Years ago, I learned from Tania Rivera to read Freud by always asking him a question. I have never forgotten this, and every time I reread a Freudian text, this orientation makes more sense. I think this "method" works for texts or books by any author. Perhaps we do not always have exactly a question, but a theme, a subject that has taken us when reading. An indication that it works is that the experience of rereading a text, a book, whatever it may be, is often intriguing. Sometimes we are so surprised by this "rereading" that we may even suspect that we have actually read that text.
The method of asking the author a question, of course, creates a kind of filter, puts a lens on our eyes, a bit like those images in which you can see a lady or a girl, a chalice or two faces in profile. These images that play with figure-ground are always curious, because a person can see an image and simply not be able to see the other image, even if he tries to do so. Asking a question to the text, it seems to me, can be playing with that, with what is placed as a figure and what remains as a background. In this sense, the text may even seem to be transformed.
However, with the exception of different translations, which can modify the words and even the meaning of a text, the text remains the same, the words, sentences and paragraphs remain arranged in the same way. But what about us, the readers, remain the same? Why do we sometimes feel that the text seems so different, so strange? Or do we get the feeling that there is new information? In the time interval between one reading and another, what happens to us?

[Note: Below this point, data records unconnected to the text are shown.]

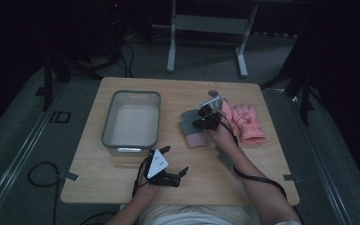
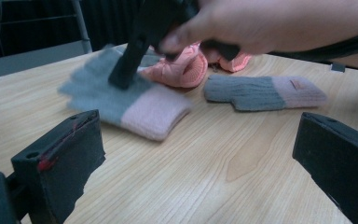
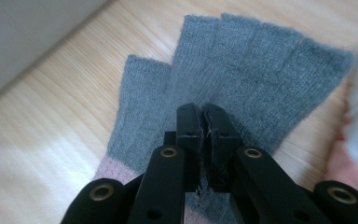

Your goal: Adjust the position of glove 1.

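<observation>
The right hand-held gripper (image 1: 208, 123) sits directly on top of the grey glove (image 3: 242, 88), right of centre on the tabletop (image 1: 243, 187). In the right gripper view its jaws stand pressed together over the grey knit of the palm. They look pinched on a fold of the fabric, though the view is too close to be sure that cloth is between them. The glove lies flat with its long axis running near to far: the pink cuff toward the person, the four fingers and thumb pointing to the far edge. Any lift goes straight up from where the gripper is, then left toward the grey bin (image 1: 132, 123).

The left hand-held gripper (image 1: 168, 164) rests near the front edge, well apart from the gloves, with its jaws spread wide and nothing between them. It points across the tabletop at them. The right hand is plainly the nearer one.

Count: two grey gloves with pink cuffs, the second glove (image 2: 265, 92) lying flat just right of the first. There is also one pair of pink gloves (image 1: 244, 123) at the far right, touching each other, and one bin, which appears to hold nothing.
</observation>
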`<state>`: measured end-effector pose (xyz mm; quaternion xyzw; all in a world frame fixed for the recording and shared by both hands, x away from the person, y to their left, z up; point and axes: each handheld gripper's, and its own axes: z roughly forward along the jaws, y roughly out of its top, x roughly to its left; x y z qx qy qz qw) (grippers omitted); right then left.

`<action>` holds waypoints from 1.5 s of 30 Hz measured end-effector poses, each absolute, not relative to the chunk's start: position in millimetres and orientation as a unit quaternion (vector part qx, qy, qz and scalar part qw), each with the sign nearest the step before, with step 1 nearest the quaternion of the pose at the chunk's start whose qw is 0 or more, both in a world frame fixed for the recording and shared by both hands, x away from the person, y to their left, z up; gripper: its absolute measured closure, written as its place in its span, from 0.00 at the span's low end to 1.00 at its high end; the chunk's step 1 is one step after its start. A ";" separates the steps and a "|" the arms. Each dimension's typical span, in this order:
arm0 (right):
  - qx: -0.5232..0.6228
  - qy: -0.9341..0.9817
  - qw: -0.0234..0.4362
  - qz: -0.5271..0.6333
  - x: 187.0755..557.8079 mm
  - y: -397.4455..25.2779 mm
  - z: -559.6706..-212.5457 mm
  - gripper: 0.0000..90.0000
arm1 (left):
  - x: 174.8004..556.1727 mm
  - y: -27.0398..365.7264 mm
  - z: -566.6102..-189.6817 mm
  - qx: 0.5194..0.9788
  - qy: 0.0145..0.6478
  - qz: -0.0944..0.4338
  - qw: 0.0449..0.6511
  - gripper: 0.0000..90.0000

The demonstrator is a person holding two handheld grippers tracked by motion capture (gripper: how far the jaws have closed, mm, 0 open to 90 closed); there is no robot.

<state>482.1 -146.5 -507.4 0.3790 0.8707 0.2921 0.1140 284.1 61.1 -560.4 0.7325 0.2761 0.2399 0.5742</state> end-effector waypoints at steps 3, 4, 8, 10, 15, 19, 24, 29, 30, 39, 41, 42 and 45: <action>0.383 0.861 0.122 0.311 466.2 -147.5 -491.2 0.95 | 285.3 60.0 -561.9 0.733 0.278 0.238 0.573 0.01; 0.388 0.855 0.123 0.320 458.3 -148.2 -484.1 0.95 | 285.2 59.8 -561.7 0.734 0.276 0.240 0.572 0.01; 0.407 0.834 0.123 0.352 434.6 -155.3 -464.4 0.95 | 286.0 59.3 -562.6 0.733 0.282 0.244 0.569 0.01; 0.416 0.825 0.129 0.361 420.3 -159.3 -457.4 0.95 | 287.6 59.5 -564.2 0.732 0.289 0.240 0.568 0.01; 0.432 0.811 0.139 0.369 389.9 -164.7 -457.3 0.95 | 287.9 58.7 -565.6 0.731 0.291 0.238 0.570 0.01; 0.440 0.810 0.146 0.359 371.1 -167.6 -467.8 0.95 | 286.5 57.1 -565.6 0.734 0.284 0.239 0.568 0.01; 0.462 0.804 0.122 0.353 360.1 -170.9 -490.7 0.95 | 285.4 56.2 -564.3 0.734 0.278 0.243 0.570 0.01; 0.466 0.809 0.107 0.343 359.2 -164.2 -508.9 0.95 | 284.8 57.5 -562.6 0.731 0.279 0.246 0.572 0.01; 0.468 0.808 0.105 0.342 359.8 -163.0 -512.2 0.95 | 284.6 57.8 -562.2 0.730 0.280 0.246 0.573 0.01; 0.487 0.806 0.094 0.323 370.2 -158.4 -544.7 0.94 | 283.8 58.9 -560.5 0.728 0.279 0.248 0.575 0.01; 0.490 0.803 0.100 0.324 370.2 -157.5 -546.3 0.91 | 283.2 58.9 -559.9 0.726 0.280 0.247 0.578 0.01; 0.492 0.801 0.102 0.325 370.1 -157.3 -546.6 0.90 | 283.1 59.1 -559.7 0.727 0.278 0.249 0.577 0.01; 0.498 0.795 0.105 0.331 369.1 -158.1 -548.6 0.88 | 282.9 59.8 -559.0 0.727 0.277 0.249 0.577 0.01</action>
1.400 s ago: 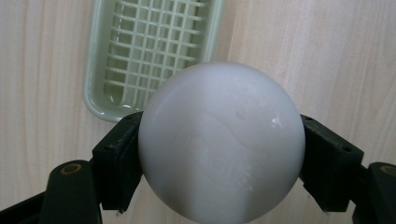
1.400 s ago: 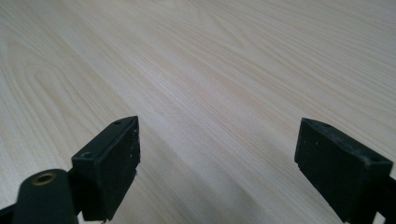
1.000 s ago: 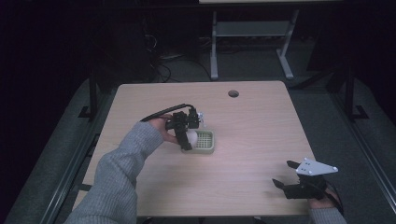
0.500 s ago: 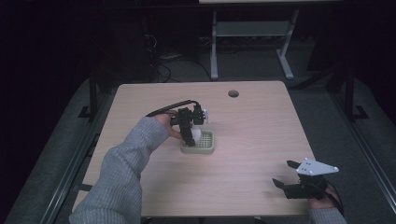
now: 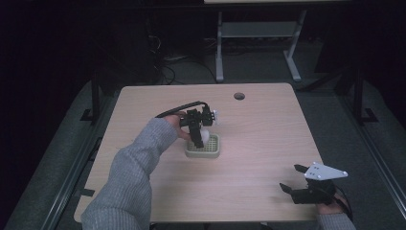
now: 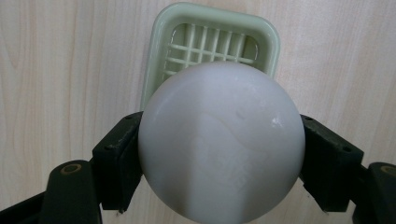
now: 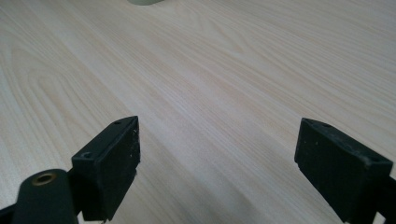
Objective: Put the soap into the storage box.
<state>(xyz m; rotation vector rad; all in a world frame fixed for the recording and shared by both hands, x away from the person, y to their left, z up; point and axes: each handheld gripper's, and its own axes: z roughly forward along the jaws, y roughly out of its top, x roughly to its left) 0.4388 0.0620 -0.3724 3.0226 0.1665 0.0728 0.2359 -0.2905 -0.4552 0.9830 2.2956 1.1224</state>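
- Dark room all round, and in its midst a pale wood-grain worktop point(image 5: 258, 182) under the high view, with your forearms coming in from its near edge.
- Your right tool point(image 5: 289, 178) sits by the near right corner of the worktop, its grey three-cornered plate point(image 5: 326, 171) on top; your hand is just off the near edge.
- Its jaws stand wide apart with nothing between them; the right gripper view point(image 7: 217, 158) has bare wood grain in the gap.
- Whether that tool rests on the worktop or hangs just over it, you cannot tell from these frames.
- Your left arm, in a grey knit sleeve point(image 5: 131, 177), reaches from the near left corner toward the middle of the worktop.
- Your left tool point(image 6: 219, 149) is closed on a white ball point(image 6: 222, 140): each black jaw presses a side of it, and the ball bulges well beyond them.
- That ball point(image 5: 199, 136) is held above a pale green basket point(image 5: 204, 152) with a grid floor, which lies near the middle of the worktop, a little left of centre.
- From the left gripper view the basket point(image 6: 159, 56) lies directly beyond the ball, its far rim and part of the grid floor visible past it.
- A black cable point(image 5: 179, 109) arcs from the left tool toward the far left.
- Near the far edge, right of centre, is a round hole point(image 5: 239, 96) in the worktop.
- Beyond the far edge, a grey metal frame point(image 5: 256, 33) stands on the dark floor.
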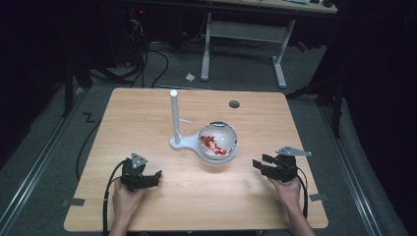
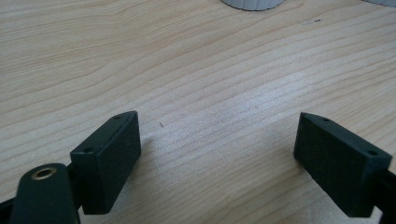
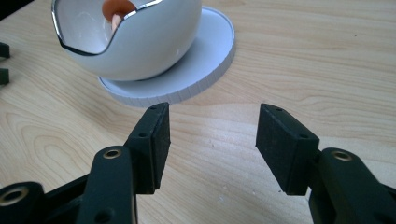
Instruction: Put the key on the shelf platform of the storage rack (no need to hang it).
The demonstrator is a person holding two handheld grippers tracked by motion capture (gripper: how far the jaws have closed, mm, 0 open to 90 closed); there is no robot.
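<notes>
On the table (image 1: 196,196), both hand-held grippers rest low, jaws spread.

One table (image 1: 147,206) carries the work. On it stands one white stand (image 1: 175,123), made of one upright post and one round base plate (image 3: 205,60). One white bowl (image 1: 218,140) with a shiny rim sits on that plate, and inside it lie some red and orange pieces (image 1: 215,146), too small and bunched to count. One dark round hole (image 1: 234,103) marks the tabletop near its far edge. Two hands come in from the near side, one left hand (image 1: 125,199) and one right hand (image 1: 287,189). Each holds one gripper, so there are two: a left gripper (image 1: 153,178) and a right gripper (image 1: 261,164). Each gripper has two black jaws, four in all, and one grey three-cornered plate on top, two in all.
</notes>
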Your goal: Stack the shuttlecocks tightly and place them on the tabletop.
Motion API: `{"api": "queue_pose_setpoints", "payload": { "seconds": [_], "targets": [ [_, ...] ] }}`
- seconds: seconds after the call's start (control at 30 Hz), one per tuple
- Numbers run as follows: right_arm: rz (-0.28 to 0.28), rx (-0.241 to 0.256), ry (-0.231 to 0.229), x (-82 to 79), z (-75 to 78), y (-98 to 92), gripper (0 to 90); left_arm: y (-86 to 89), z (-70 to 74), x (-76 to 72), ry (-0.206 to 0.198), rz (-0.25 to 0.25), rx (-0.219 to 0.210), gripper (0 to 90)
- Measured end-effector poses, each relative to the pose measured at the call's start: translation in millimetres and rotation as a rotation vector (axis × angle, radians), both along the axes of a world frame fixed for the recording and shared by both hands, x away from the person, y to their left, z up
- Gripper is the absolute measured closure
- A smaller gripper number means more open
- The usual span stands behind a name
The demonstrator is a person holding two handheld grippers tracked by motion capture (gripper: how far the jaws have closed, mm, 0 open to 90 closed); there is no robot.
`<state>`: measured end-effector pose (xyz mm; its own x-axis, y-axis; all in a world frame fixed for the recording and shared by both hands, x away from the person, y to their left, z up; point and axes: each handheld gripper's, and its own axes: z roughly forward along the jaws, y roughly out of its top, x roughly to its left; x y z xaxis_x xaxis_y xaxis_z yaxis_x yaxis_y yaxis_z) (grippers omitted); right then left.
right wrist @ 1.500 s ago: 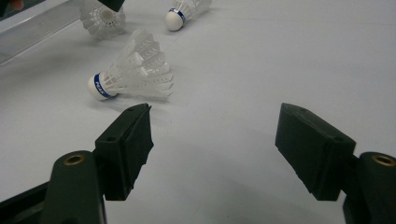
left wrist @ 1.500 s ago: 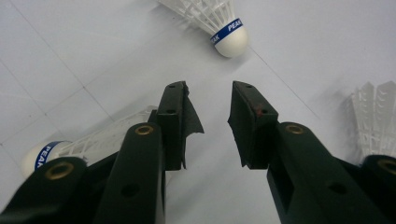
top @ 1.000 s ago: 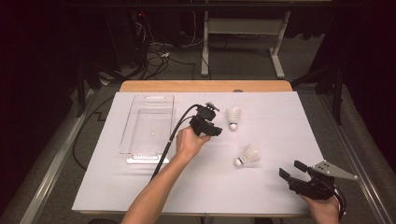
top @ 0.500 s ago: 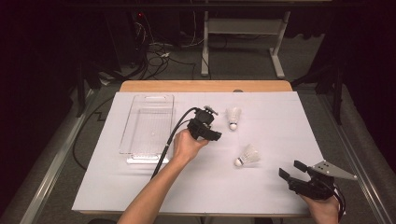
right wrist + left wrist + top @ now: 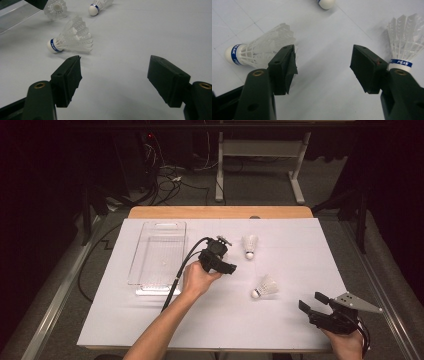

In Another Post , I talked about marginalia, a name that designates the notes made in the margin of a book or any document. I highlighted how much there is something intimate in what is written on the margins, something that makes history and that can even gain the status of a work. I now seem to find at least one reason why this subject is so striking. The traces we leave in the texts we pass through they can function as clues about what we learned, about how we were affected, when we last read it.
Perhaps our markings, highlights, drawings, indicate to us why a book seems to transform before our eyes, why it seems new or so strangely old. It is really a delight to be able to reread a text and discover another, to reread a book and feel strange, because after all we are no longer the same even from yesterday.